Minocycline et traitement de la rosacée.

Minocycline: everything you need to know about this antibiotic used in the treatment of rosacea.

Rosacea is a chronic skin disease characterised by the emergence of redness and the dilation of blood vessels in the face. Various treatments can help control rosacea flare-ups, including minocycline. Discover everything you need to know about this antibiotic in the following.

What is the benefit of minocycline against rosacea?

Minocycline is a broad-spectrum antibiotic belonging to the tetracycline family. It is used to treat all sorts of infections caused by bacteria, including acne and the papulopustular rosacea. It is a second-generation tetracycline, like the doxycycline. In terms of papulopustular rosacea, a treatment with minocycline allows to reduce the number of papules and pustules, which visibly improves the appearance and texture of the skin. Minocycline is also associated with a reduction in redness, contributing to a better quality of life for patients suffering from rosacea.

From a mechanistic perspective, minocycline is a bacterial protein translation inhibitor. This substance has the ability to cross the bacterial wall, either through porins or by diffusion across the phospholipid layer, before attaching itself to the 30S subunit of the ribosomes. Minocycline thus halts protein synthesis. Deprived of the proteins essential for their growth, the bacteria cease to multiply. This antibacterial property of minocycline is particularly interesting in the case of papulopustular rosacea, a dermatosis which is believed to be influenced by the multiplication of certain microorganisms on the skin surface.

Minocycline also acts on the inflammatory symptoms of rosacea by inhibiting the production of pro-inflammatory cytokines such as interleukins-1 and 6 (IL-1 and IL-6) and tumour necrosis factor (TNF-α) by immune cells. Minocycline can also prevent the degradation of collagen by collagenase-type enzymes, thus reducing tissue damage associated with inflammation. Finally, this substance can modulate certain intracellular signalling pathways, such as the MAPK and NF-κB pathways, playing a role in the regulation of the expression of genes involved in inflammation processes.

Note : Minocycline can cause photosensitisation of the skin. Therefore, it is recommended to apply daily sun protection throughout the treatment. Moreover, it is good to know that minocycline is not advised for pregnant women during the last six months of pregnancy and children under eight years old as it could lead to permanent discolouration of the teeth.

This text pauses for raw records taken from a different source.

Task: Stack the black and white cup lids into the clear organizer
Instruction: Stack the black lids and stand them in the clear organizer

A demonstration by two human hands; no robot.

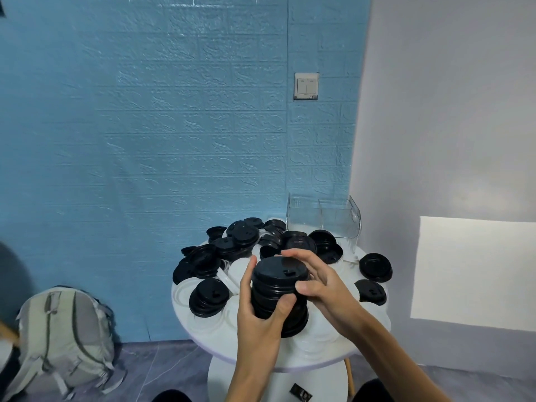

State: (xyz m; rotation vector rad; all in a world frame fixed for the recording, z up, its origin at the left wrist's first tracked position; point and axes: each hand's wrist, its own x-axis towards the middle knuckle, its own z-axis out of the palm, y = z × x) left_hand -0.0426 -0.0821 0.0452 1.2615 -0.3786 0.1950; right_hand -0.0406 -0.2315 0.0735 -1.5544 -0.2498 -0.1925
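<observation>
The person holds a stack of black lids (278, 288) over the middle of a round white table (185, 320). The left hand (261, 311) wraps the stack from the left, fingers curled behind it and the thumb pressed across its front low down. The right hand (316, 280) comes in from the right; its fingers curl over the far rim of the top lid and its thumb lies against the stack's side near the top.

Loose black lids (243, 236) are heaped on the far and left parts of the table, with single ones to the right (375, 266) and front left (208, 297). White lids (240, 271) lie among them and under the hands, hard to tell from the tabletop.

The clear organizer (324, 219) stands at the table's far right edge, near the corner of the blue wall (145, 140); a divider splits it into two bays, and whether lids sit inside cannot be told.

A grey backpack (63, 340) leans by the wall on the floor at left. A light switch (306, 85) is on the wall
</observation>
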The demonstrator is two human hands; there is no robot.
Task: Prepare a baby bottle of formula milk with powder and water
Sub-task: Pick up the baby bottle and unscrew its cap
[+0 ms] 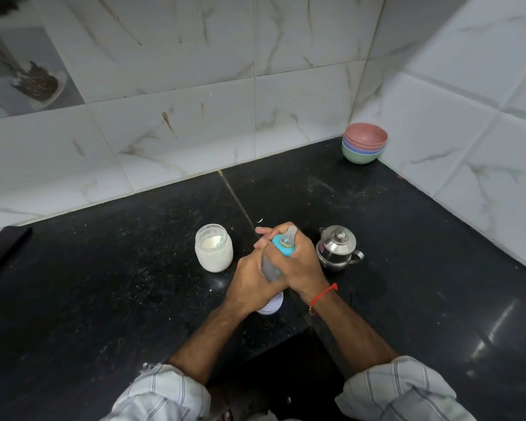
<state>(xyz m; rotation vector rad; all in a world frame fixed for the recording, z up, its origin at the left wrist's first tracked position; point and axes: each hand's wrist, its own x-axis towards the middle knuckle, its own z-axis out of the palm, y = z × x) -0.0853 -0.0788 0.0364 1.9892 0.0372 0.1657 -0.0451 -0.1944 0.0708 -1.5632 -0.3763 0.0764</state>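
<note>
Pressing the baby bottle point(273, 264) between both palms, the person holds it tilted above the black bench point(104, 284), teat end pointing away and up. The left hand point(254, 276) lies along the bottle's left side with fingers stretched forward, flat against it; the right hand point(301, 262) covers the right side with fingers curled round near the blue collar. That two-palm hold suggests rolling or shaking to mix powder into water, though the bottle's contents are hidden behind the hands.

The open glass jar point(213, 248) of white powder stands just left of the hands, within easy reach for scooping. A small steel kettle point(338, 248), lid on, stands just right of them, probably the water source. A white round lid point(271, 305) lies on the bench beneath the wrists, likely the jar's or the bottle's cap set aside. Stacked coloured bowls point(364, 143) sit well apart in the corner.

A small mark shows on the bottle's grey body, too blurred to read; no other writing is legible.
</note>
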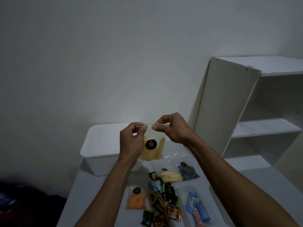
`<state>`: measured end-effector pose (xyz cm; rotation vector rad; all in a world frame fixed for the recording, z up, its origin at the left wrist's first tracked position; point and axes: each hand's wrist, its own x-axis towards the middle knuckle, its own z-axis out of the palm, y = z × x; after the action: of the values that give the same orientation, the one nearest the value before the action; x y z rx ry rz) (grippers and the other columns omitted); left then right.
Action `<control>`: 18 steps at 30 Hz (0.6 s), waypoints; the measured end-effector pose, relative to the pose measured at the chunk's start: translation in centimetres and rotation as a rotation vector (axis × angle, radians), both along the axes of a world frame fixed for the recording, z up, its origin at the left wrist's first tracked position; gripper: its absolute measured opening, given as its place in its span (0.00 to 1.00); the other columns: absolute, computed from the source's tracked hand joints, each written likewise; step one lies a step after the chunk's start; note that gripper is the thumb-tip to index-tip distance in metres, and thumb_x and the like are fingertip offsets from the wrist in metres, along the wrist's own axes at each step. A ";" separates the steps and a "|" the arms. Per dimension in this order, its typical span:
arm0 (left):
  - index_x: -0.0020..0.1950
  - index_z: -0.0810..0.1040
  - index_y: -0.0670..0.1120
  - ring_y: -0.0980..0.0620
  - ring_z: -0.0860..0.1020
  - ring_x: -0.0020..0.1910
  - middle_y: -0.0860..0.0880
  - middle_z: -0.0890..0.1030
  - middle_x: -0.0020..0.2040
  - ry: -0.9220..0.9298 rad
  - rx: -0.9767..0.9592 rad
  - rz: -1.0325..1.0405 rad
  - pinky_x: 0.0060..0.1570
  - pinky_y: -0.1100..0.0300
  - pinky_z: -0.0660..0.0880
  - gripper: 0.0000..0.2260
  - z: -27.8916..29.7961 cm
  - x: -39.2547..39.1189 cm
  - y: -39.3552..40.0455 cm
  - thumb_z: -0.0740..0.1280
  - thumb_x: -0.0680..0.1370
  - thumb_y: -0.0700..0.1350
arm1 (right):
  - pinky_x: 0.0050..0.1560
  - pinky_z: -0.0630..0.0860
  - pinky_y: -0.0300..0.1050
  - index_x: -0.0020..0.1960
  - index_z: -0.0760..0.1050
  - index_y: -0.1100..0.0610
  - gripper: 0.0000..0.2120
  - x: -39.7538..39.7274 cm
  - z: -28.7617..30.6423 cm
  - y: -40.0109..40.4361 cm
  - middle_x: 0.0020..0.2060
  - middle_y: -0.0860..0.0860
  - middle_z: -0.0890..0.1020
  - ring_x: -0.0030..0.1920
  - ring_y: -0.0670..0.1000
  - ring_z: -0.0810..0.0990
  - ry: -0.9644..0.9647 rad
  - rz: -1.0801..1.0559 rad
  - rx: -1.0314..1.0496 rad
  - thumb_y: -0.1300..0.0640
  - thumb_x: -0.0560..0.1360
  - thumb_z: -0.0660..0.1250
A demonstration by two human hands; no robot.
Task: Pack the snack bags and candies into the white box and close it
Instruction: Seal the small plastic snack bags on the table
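Note:
I hold a clear snack bag of yellow sticks (153, 151) with a round black label up in the air. My left hand (132, 141) pinches its top left corner and my right hand (172, 128) pinches its top right edge. Behind and below the bag stands the white box (98, 154), open, at the table's far left. On the table lie an orange snack bag (135, 200), a pale yellow snack bag (170, 176), a dark snack bag (188, 172), a blue candy (155, 185) and several dark and brown candy sachets (165, 205).
A clear tray with blue and red wrapped bars (197, 208) sits at the right front of the grey table (91, 194). A white shelf unit (246, 112) stands at the right against the wall. Dark cloth (24, 203) lies at lower left.

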<state>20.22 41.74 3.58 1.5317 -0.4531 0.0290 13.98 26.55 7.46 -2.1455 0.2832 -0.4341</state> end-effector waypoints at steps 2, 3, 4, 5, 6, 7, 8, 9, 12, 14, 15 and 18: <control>0.44 0.81 0.50 0.60 0.79 0.43 0.53 0.82 0.43 0.010 -0.006 -0.005 0.44 0.64 0.73 0.04 0.0 -0.2 -0.1 0.69 0.78 0.43 | 0.51 0.79 0.45 0.43 0.84 0.55 0.08 -0.3 0.0 0.0 0.42 0.47 0.86 0.48 0.44 0.83 -0.007 -0.017 0.023 0.49 0.71 0.76; 0.44 0.82 0.50 0.59 0.79 0.44 0.53 0.82 0.43 0.013 -0.008 -0.006 0.44 0.64 0.73 0.03 0.0 -0.2 -0.1 0.70 0.78 0.43 | 0.50 0.78 0.42 0.44 0.84 0.55 0.09 -0.5 0.0 0.0 0.43 0.47 0.86 0.48 0.43 0.83 -0.015 -0.022 0.057 0.49 0.71 0.76; 0.44 0.82 0.49 0.59 0.79 0.44 0.53 0.83 0.43 0.018 -0.012 -0.008 0.44 0.64 0.73 0.03 0.1 -0.1 -0.2 0.70 0.77 0.43 | 0.48 0.76 0.39 0.44 0.85 0.55 0.10 -0.8 0.0 0.0 0.43 0.47 0.86 0.48 0.42 0.83 -0.022 -0.023 0.103 0.49 0.70 0.76; 0.44 0.82 0.49 0.58 0.79 0.44 0.53 0.83 0.43 0.025 -0.018 -0.012 0.44 0.63 0.73 0.03 0.2 -0.1 -0.2 0.70 0.77 0.43 | 0.46 0.74 0.36 0.44 0.85 0.55 0.10 -1.0 -0.1 -0.1 0.43 0.46 0.86 0.48 0.40 0.82 -0.028 -0.026 0.149 0.49 0.70 0.77; 0.43 0.82 0.50 0.58 0.79 0.44 0.53 0.83 0.42 0.033 -0.021 -0.018 0.44 0.63 0.73 0.04 0.3 0.0 -0.2 0.70 0.77 0.43 | 0.45 0.73 0.35 0.44 0.85 0.55 0.09 -1.2 -0.1 -0.1 0.42 0.46 0.86 0.48 0.40 0.82 -0.032 -0.033 0.184 0.50 0.70 0.77; 0.43 0.82 0.50 0.57 0.79 0.44 0.52 0.83 0.42 0.039 -0.021 -0.023 0.45 0.63 0.73 0.04 0.3 0.0 -0.3 0.70 0.77 0.43 | 0.45 0.73 0.35 0.43 0.85 0.55 0.09 -1.3 -0.1 -0.3 0.41 0.46 0.86 0.47 0.40 0.82 -0.035 -0.043 0.199 0.50 0.70 0.77; 0.43 0.82 0.50 0.57 0.79 0.44 0.52 0.83 0.42 0.045 -0.020 -0.027 0.45 0.62 0.74 0.04 0.2 -0.1 -0.4 0.70 0.77 0.43 | 0.45 0.73 0.36 0.43 0.84 0.56 0.09 -1.4 -0.1 -0.4 0.41 0.46 0.86 0.47 0.40 0.82 -0.037 -0.054 0.204 0.50 0.70 0.77; 0.43 0.82 0.51 0.56 0.80 0.44 0.52 0.83 0.43 0.052 -0.024 -0.029 0.46 0.61 0.75 0.04 0.2 -0.1 -0.5 0.70 0.77 0.43 | 0.45 0.73 0.36 0.42 0.84 0.56 0.09 -1.4 -0.2 -0.4 0.40 0.46 0.86 0.47 0.40 0.82 -0.039 -0.065 0.210 0.50 0.69 0.77; 0.43 0.82 0.51 0.55 0.80 0.45 0.50 0.83 0.43 0.080 -0.040 -0.038 0.49 0.58 0.76 0.05 0.0 0.0 -0.7 0.71 0.77 0.43 | 0.42 0.72 0.34 0.42 0.84 0.61 0.12 -1.7 -0.3 -0.6 0.37 0.47 0.86 0.40 0.37 0.83 -0.055 -0.080 0.295 0.53 0.68 0.79; 0.42 0.82 0.52 0.54 0.80 0.46 0.50 0.83 0.43 0.076 -0.031 -0.047 0.50 0.57 0.77 0.05 0.0 0.0 -0.7 0.71 0.77 0.43 | 0.45 0.73 0.37 0.39 0.83 0.61 0.11 -1.9 -0.6 -0.9 0.36 0.47 0.86 0.40 0.38 0.83 -0.070 -0.083 0.340 0.54 0.67 0.79; 0.42 0.82 0.52 0.54 0.80 0.45 0.51 0.83 0.43 0.074 -0.028 -0.050 0.50 0.57 0.77 0.05 0.0 -0.1 -0.8 0.71 0.77 0.43 | 0.48 0.74 0.39 0.38 0.82 0.60 0.10 -2.0 -0.7 -1.0 0.37 0.48 0.87 0.42 0.40 0.84 -0.076 -0.085 0.336 0.54 0.67 0.79; 0.42 0.82 0.52 0.55 0.79 0.44 0.50 0.83 0.43 0.093 -0.044 -0.052 0.49 0.57 0.77 0.05 -0.1 -0.3 -0.9 0.71 0.77 0.43 | 0.48 0.75 0.40 0.36 0.82 0.57 0.08 -2.1 -1.0 -1.1 0.38 0.50 0.87 0.43 0.43 0.85 -0.097 -0.098 0.347 0.54 0.67 0.79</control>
<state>19.91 40.81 3.50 1.4713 -0.4150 -0.0720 11.87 25.45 6.44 -1.7724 0.3809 -0.5048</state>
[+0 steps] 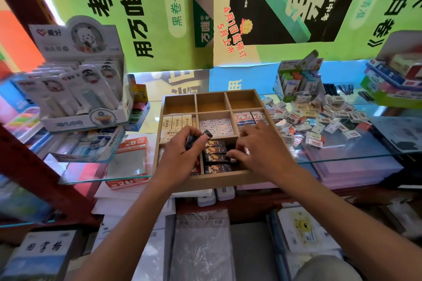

Minocycline, an antibiotic used orally for the treatment of rosacea.

Today, minocycline is an antibiotic predominantly administered orally to alleviate the symptoms of acne or papulopustular rosacea. A recent study involving 80 patients suffering from papulopustular rosacea highlighted the benefits of administering this substance and compared its effectiveness to doxycycline, another antibiotic that can be prescribed to combat this skin condition. For this purpose, the 80 volunteers were divided into 2 equal groups of 40 individuals. The individuals in the first group received 100 mg of minocycline per day for 16 weeks, while those in the second group were given 40 mg of doxycycline.

Following the treatment, a symptom improvement of over 50% was measured in 40% of the "minocycline" group and in 36% of the patients in the "doxycycline" group. Furthermore, 35% of the patients in the "minocycline" group reported an "excellent improvement", compared to 36% of those in the "doxycycline" group. No major adverse effects were reported. Minocycline, having a less favourable benefit/risk ratio than doxycycline, could thus be an interesting treatment alternative for individuals suffering from papulopustular rosacea who cannot take doxycycline, for whatever reason.

Topical application of minocycline, an alternative for rosacea treatment?

Less common, the topical application of minocycline could also be of interest in cases of papulopustular rosacea. This is at least what two identical clinical studies conducted in parallel by STUART and his team suggest. The first involved 669 patients suffering from papulopustular rosacea and the second 718. In each study, the patients were divided into two groups: one group received a cream with 1.5% minocycline (437 people in the first study and 479 in the second) and the other had the same cream without minocycline. After 12 weeks of daily application, very good results were obtained in both studies and showed that topical application of minocycline could be effective in combating papulopustular rosacea.

Indeed, in the first study, scientists observed a 64% reduction in inflammatory lesions in the "minocycline" group. In the second, the measured decrease was 61%. These two reductions were significantly greater than those in the "placebo" groups. Significant reductions in erythema, visibility of telangiectasias, and patients' burning sensations were also recorded. Furthermore, the cream tested was very well tolerated. These clinical studies thus provide hope for the potential of topical minocycline in treating papulopustular rosacea.